When physical therapy and oral medications aren’t enough, steroid injections into the space around the affected nerve can provide meaningful relief. A study following 37 patients for two years after a single cervical epidural injection found statistically significant reductions in both neck pain and disability scores. Roughly 60% of patients in another analysis maintained pain reduction and stopped using pain medication at follow-ups ranging from 12 to 45 months. These injections don’t fix the herniation itself, but they reduce inflammation enough to let you participate in rehab and give the disc time to heal.

When Surgery Makes Sense

Surgery is generally considered when conservative treatment fails after several months, when neurological deficits are worsening (progressive weakness or loss of coordination), or when spinal cord compression is present.

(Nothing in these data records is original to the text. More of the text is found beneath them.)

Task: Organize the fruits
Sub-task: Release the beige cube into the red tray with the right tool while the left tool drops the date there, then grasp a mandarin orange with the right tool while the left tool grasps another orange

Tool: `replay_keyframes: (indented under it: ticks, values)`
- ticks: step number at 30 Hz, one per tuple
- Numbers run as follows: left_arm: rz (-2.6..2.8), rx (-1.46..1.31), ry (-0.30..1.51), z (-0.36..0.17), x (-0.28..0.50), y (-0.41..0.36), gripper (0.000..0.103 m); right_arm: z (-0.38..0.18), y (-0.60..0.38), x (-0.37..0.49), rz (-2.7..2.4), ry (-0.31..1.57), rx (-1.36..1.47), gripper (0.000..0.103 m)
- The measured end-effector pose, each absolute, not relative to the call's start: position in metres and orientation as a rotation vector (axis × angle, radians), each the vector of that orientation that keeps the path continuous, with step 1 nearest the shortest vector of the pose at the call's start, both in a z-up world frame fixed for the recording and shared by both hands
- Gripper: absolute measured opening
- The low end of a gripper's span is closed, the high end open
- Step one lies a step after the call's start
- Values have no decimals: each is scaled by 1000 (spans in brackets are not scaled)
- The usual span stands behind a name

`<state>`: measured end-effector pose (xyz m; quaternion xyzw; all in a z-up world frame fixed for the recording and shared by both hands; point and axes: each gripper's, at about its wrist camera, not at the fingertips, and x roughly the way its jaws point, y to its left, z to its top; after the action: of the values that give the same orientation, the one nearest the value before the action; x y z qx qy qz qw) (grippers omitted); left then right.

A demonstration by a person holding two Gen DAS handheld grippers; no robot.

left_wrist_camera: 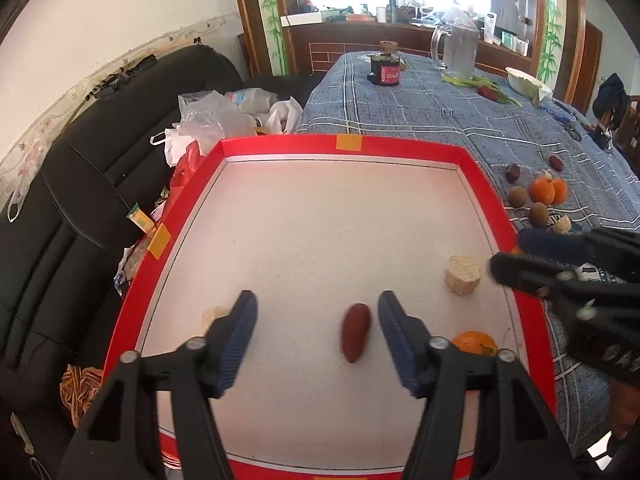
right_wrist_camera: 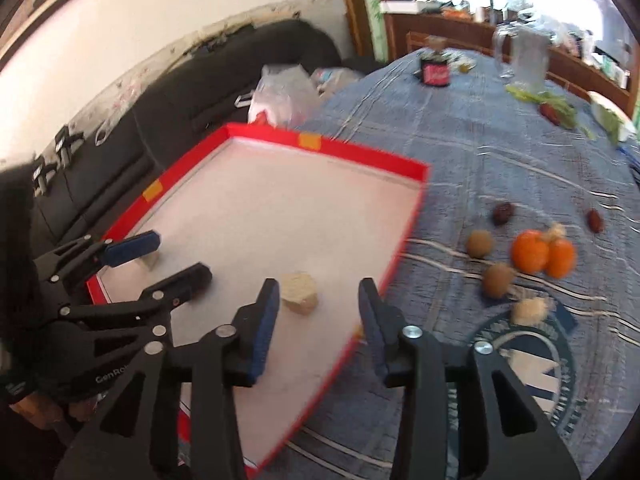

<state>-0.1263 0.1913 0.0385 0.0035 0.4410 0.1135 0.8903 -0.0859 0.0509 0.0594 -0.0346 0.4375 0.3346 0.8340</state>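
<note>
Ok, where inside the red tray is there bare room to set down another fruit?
The far half of the red-rimmed tray is bare. The near end is crowded: dark red date, pale corn chunk, orange tangerine.

Tray [left_wrist_camera: 404, 147] middle and far half are wide open for you; only a red date [left_wrist_camera: 355, 337], pale chunk [left_wrist_camera: 463, 274] and orange [left_wrist_camera: 475, 342] sit near the front. Raised red rim blocks low entry. On the table [left_wrist_camera: 420, 112], the fruit cluster [right_wrist_camera: 516, 260] is packed tight
</note>
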Motion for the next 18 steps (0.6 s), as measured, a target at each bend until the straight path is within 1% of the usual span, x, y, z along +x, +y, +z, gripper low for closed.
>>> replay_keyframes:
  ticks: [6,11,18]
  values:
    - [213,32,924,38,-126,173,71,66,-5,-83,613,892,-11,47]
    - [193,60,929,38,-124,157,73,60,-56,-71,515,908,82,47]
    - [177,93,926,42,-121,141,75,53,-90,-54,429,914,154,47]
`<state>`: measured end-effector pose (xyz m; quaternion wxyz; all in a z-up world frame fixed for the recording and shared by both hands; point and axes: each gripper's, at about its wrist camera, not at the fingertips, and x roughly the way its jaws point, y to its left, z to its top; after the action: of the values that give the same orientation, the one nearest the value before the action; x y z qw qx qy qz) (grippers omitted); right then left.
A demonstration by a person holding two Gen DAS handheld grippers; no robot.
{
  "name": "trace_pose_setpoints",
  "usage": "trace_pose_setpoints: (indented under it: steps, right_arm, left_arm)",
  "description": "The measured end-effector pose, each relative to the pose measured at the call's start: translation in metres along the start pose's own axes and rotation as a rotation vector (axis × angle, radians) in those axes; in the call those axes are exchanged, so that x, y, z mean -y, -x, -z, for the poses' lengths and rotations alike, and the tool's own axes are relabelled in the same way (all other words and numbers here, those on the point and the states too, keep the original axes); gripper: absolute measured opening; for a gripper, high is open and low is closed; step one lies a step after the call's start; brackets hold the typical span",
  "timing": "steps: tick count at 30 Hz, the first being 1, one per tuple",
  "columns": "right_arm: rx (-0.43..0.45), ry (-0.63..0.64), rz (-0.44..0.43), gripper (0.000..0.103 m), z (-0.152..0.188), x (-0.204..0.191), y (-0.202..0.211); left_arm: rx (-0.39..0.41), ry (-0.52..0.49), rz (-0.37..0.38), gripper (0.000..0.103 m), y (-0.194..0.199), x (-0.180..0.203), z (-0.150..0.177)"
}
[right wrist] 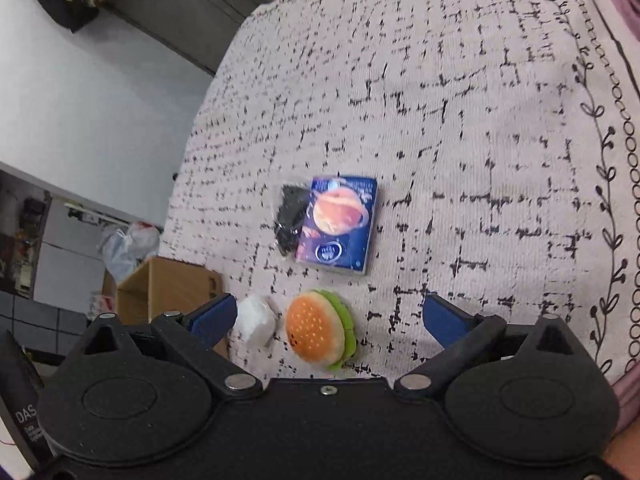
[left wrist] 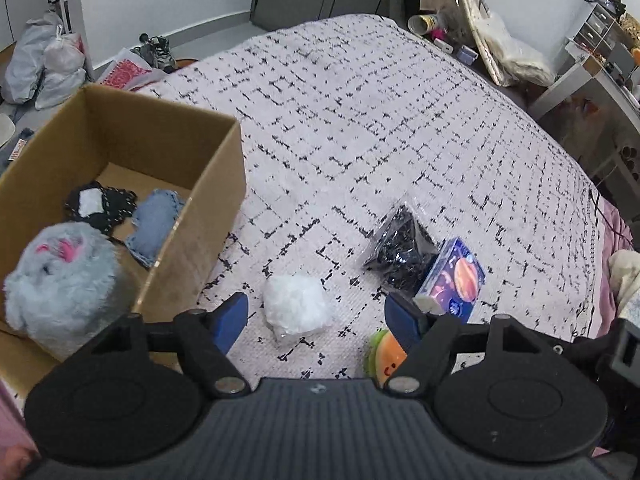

The two main surgical options are fusion and disc replacement.

In a fusion procedure, the damaged disc is removed through the front of the neck, and the two vertebrae are joined together with a spacer and hardware. This eliminates motion at that segment, which stops the nerve compression but transfers extra stress to the discs above and below.

Disc replacement involves removing the damaged disc and inserting an artificial one that preserves movement. A 10-year randomized trial comparing the two approaches found disc replacement outperformed fusion across multiple measures. The composite success rate was 62.4% for disc replacement versus 22.2% for fusion. The risk of needing additional surgery at 10 years was dramatically lower with disc replacement: 7.2% compared to 25.5% for fusion. Perhaps most striking, the rate of surgery at adjacent levels (the segments above or below) was 3.1% for disc replacement versus 20.5% for fusion, reflecting the extra wear that a fused segment places on neighboring discs. Patient satisfaction was high in both groups, but 98.7% of disc replacement patients reported being “very satisfied” at 10 years compared to 88.9% of fusion patients.

Not everyone is a candidate for disc replacement. Factors like the number of levels involved, bone quality, and the specific type of herniation all influence which procedure is appropriate.

Protecting Your Neck Long-Term

If you spend hours at a computer, workstation setup matters. OSHA guidelines recommend positioning the top of your monitor at or just below eye level, keeping your head and neck in line with your torso, and supporting your lower back against the chair. Your shoulders should stay relaxed, elbows close to your body and supported, and your wrists straight rather than angled up or down. Feet should rest flat on the floor.

Beyond ergonomics, maintaining strength in the muscles that support your cervical spine makes a real difference. The same extension exercises used in rehab can serve as ongoing maintenance. Keeping your upper back mobile and avoiding prolonged forward-head postures (the kind you fall into while scrolling your phone) reduces the cumulative load on cervical discs over time.